▶ [Task to complete]:
How many lines in the listing below include the word "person"? Reply with the count alone.

▶ [Data to use]:
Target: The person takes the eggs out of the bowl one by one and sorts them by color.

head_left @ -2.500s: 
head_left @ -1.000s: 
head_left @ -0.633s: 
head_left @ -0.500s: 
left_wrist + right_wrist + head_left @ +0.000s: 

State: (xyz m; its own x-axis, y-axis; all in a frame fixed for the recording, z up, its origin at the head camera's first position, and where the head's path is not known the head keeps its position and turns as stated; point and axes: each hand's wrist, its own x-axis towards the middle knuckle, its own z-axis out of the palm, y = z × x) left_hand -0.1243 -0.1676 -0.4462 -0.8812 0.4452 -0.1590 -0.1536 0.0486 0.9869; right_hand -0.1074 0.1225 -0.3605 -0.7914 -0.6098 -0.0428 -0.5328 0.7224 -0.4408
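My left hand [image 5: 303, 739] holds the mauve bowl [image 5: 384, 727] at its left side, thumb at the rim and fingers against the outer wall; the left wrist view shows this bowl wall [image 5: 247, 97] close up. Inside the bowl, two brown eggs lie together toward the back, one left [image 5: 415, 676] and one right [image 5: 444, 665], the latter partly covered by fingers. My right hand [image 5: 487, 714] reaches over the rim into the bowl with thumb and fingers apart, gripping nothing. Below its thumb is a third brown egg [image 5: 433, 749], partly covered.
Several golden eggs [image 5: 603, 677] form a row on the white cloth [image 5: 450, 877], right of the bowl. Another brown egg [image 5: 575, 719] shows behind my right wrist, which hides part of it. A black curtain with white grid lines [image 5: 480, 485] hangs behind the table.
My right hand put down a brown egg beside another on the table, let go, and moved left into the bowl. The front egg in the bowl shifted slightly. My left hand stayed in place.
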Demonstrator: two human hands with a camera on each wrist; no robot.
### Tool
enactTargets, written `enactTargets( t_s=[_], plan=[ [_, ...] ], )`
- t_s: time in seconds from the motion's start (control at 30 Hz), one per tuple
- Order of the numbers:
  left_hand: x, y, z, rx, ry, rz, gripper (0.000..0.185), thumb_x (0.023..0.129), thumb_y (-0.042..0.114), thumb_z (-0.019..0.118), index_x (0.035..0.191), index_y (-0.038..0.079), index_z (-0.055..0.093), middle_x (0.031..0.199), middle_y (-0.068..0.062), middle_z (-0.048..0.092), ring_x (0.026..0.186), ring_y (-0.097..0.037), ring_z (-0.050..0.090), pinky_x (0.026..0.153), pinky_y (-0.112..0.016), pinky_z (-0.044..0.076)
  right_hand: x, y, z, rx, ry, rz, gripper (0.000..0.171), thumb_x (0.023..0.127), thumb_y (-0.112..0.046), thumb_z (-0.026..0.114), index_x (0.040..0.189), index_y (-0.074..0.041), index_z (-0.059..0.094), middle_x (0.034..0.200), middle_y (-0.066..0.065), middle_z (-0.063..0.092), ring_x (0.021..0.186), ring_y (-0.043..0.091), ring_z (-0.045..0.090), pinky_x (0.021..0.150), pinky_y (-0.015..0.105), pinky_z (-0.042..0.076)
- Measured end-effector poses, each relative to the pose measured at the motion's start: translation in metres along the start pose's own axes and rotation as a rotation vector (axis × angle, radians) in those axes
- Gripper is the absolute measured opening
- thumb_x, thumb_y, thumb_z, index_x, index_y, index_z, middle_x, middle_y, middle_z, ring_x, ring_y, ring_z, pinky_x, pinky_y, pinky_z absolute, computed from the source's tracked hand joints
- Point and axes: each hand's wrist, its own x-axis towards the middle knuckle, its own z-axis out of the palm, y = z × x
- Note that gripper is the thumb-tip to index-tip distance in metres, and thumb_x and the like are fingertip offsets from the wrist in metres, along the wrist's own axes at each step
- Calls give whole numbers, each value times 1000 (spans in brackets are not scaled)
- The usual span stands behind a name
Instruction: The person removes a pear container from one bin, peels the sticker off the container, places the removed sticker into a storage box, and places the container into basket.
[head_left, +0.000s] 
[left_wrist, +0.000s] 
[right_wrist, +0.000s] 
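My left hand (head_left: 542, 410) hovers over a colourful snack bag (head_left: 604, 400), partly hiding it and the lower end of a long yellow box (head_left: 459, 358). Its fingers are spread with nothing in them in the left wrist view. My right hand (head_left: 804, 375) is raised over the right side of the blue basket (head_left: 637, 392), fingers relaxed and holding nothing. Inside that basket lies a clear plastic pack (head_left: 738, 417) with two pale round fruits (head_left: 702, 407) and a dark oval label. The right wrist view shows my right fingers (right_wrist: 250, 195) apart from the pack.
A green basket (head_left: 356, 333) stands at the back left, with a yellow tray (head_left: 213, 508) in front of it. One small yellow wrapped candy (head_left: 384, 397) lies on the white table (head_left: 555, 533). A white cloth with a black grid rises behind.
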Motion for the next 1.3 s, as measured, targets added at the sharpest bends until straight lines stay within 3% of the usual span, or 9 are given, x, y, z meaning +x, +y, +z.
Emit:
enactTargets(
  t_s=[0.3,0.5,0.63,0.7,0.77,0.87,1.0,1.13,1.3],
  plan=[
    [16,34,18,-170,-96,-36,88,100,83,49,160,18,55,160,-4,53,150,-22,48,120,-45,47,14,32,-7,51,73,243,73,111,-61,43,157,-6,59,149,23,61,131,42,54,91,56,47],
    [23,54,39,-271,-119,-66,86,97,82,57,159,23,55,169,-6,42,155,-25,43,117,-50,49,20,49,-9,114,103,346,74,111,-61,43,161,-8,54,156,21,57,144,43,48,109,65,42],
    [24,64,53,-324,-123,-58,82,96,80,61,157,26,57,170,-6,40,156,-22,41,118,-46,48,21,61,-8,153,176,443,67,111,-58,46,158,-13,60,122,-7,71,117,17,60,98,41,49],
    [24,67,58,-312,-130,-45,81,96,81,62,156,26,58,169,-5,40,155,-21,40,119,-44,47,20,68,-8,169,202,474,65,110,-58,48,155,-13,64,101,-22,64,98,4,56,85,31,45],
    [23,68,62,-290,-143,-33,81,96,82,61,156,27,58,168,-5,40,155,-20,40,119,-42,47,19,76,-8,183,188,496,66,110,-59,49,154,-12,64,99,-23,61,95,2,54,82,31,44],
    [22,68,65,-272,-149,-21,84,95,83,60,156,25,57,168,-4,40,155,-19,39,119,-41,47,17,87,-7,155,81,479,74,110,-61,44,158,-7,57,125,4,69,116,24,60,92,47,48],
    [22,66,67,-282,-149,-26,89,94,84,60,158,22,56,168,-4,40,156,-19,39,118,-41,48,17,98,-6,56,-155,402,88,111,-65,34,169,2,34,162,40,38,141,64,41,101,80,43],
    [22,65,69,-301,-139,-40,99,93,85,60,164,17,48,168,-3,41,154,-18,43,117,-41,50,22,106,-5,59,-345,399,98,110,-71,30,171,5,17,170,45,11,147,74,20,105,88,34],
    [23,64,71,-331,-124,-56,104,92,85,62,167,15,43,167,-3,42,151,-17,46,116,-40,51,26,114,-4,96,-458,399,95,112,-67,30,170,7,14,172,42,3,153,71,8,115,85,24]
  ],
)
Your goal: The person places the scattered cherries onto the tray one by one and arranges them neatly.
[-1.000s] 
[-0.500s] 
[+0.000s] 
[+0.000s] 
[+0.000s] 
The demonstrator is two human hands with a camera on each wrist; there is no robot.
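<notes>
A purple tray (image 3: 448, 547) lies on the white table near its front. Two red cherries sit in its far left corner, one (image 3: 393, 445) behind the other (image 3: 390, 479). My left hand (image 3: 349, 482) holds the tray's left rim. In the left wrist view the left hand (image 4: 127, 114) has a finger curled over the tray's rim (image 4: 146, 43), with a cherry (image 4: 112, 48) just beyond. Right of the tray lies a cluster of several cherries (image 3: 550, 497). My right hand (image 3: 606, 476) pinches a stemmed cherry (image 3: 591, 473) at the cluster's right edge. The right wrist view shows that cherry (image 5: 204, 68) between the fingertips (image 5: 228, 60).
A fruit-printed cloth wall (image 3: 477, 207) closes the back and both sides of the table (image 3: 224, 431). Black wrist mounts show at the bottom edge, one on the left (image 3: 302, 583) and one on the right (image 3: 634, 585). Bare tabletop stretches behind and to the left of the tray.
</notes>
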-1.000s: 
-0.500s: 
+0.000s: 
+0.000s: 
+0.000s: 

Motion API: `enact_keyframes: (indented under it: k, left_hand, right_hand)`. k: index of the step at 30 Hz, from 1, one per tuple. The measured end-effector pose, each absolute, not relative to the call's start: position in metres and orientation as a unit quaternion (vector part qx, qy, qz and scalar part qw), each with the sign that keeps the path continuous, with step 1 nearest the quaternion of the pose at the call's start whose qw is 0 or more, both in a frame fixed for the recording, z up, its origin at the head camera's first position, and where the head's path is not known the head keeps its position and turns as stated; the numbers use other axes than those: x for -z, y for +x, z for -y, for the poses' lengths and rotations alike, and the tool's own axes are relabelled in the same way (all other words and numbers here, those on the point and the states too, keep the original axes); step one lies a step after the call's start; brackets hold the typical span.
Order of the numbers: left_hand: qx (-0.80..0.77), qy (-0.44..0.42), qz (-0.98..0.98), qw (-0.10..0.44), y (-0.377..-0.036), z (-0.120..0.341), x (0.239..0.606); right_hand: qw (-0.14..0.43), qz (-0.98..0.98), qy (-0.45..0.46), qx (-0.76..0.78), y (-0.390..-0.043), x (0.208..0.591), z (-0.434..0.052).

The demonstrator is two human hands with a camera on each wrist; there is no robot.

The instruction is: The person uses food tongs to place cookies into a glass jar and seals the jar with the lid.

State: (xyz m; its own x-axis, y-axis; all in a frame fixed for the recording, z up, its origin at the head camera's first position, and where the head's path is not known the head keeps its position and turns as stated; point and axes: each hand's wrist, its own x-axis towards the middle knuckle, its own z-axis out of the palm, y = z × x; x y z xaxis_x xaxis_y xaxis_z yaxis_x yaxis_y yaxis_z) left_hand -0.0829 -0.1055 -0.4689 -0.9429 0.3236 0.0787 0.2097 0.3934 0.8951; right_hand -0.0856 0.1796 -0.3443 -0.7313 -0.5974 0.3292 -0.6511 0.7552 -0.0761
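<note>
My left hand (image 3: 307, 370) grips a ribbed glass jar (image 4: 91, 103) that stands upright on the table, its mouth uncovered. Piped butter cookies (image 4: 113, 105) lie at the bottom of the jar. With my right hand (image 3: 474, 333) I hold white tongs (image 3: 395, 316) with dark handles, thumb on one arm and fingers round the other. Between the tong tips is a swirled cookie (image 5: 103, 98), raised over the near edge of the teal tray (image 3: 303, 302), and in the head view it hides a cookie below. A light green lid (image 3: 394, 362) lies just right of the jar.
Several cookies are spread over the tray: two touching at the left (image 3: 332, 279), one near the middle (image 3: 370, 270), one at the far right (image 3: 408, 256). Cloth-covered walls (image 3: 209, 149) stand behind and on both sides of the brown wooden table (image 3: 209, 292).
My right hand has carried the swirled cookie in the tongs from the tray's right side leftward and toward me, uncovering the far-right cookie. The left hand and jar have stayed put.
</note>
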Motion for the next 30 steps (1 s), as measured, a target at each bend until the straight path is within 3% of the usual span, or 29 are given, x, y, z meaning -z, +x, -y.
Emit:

▶ [Written answer]:
4